Talking of which, I'm always available for public talks, media work, and all other means of proselytizing my art for anything from a small gratuity to a major windfall. If you're fortunate enough to have more money than sense, please don't hesitate to contact me.

I'd like to take this opportunity to thank (in approximately-random order) the staff of the following institutions in particular for their patient moral support and generous help in providing advice on and access to rare source-materials for the project: Edinburgh Central Music Library, the Scottish Music Centre, the National Library of Scotland, the Wighton Collection, Glasgow University Library, Edinburgh University Library, the Stevenson House Collection, the British Library, Cardiff Central Library and the National Library of Wales.

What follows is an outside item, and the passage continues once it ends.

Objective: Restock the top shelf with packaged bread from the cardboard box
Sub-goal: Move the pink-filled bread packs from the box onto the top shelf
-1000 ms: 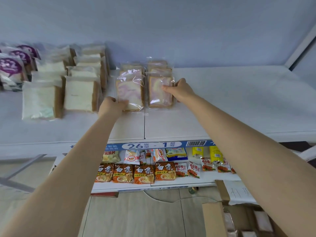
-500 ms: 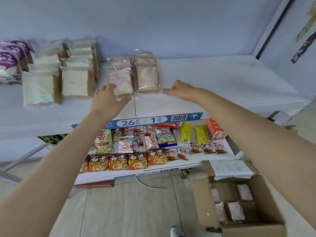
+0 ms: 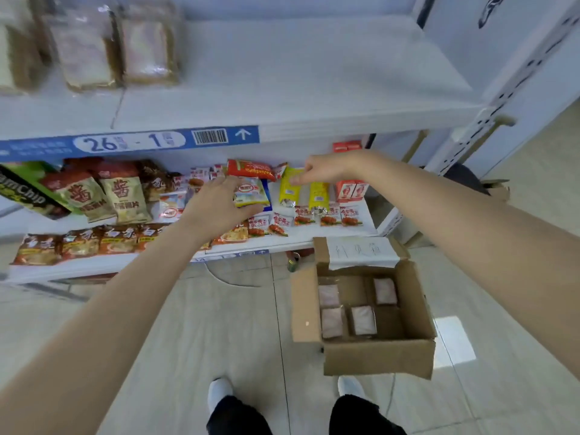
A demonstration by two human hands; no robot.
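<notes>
Head camera: I watch both hands hang empty in front of the lower shelf (image 3: pixel 301 240) of snacks, the left hand (image 3: pixel 219 205) loosely spread and the right hand (image 3: pixel 323 171) with fingers lightly curled on nothing. Shelved bread packs (image 3: pixel 147 48) stand at the left end of the top shelf (image 3: pixel 298 73). Four boxed bread packs (image 3: pixel 364 320) lie in the open cardboard box (image 3: pixel 376 359) on the floor (image 3: pixel 219 324), below the right forearm.

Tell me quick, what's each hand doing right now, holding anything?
Left hand: open, fingers relaxed, holding nothing.
Right hand: open, fingers loosely curled, holding nothing.
</notes>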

ScotMus.com is the end result of a life-long obsession with Scottish music which has been encouraged and enhanced by many personal and professional relationships down the years — too many to summarise in any meaningfully-brief way. Individual notes of acknowledgement to folks who've made direct contributions to the improvement of specific aspects of ScotMus.com are included on the relevant pages throughout the website.

However, I'd like to pay particular tribute here to the major influence of my relationship with that late, great and idiosyncratic pioneer of Scottish musicology, Dr. David Johnson — quite possibly the strangest fellow-human it will ever be my fate to have known. Like all the best of best-friends, we were also often each other's best-enemies, cantankerously keeping each other in check on many things, both professionally and personally (or at least trying to — mostly in vain). Unfortunately, David died probably only just before the last phone-call I made to him (or rather, to his eerily-silent answer-phone), which was to tell him about my initial plans for starting the ScotMus.com project back in Spring 2009. Selfish auld git to the last, he swanned off at precisely the point that I needed him most. Nonetheless, his surreal spirit still guides me from the pages of his books, and my memories of the many unreasonably-lengthy and exhaustingly-intense coffee 'n' fags sessions we shared down the years. I do have to admit one thing, though — David absolutely loathed the idea of scholars giving their work away for free on the internet, and it's quite likely that he'd have been livid with me for starting ScotMus.com at all (although he'd have been equally intrigued by my mad-cap failures to make a living from it — getting paid for an honest day's scribal labour was one of David's dearest obsessions). So for all I know, we'd have ended up ignoring each other in a majorly-jippy huff for a fair old while for the X-millionth time. Nonetheless, I also know that he wouldn't have been able to resist constantly heckling me on numerous points of scholarship, and that his vast, unprecedented and still-unparalleled knowledge, wisdom and uncanny sixth sense for the obscure and the unknown would no doubt have made this a far better website than it ever will be in his absence. David — you, your unnervingly-experimental curries, and the brazenly-knobbly knees beneath your ludicrously-belligerent kilt are sorely, but affectionately, missed. May the Merry McMuses rest your crazy auld soul. Gin ye dae meet Rabbie on the ither side, gie'm a sonsie wink fae me. Have fun up Ben Parnassus, and I'll see ye later.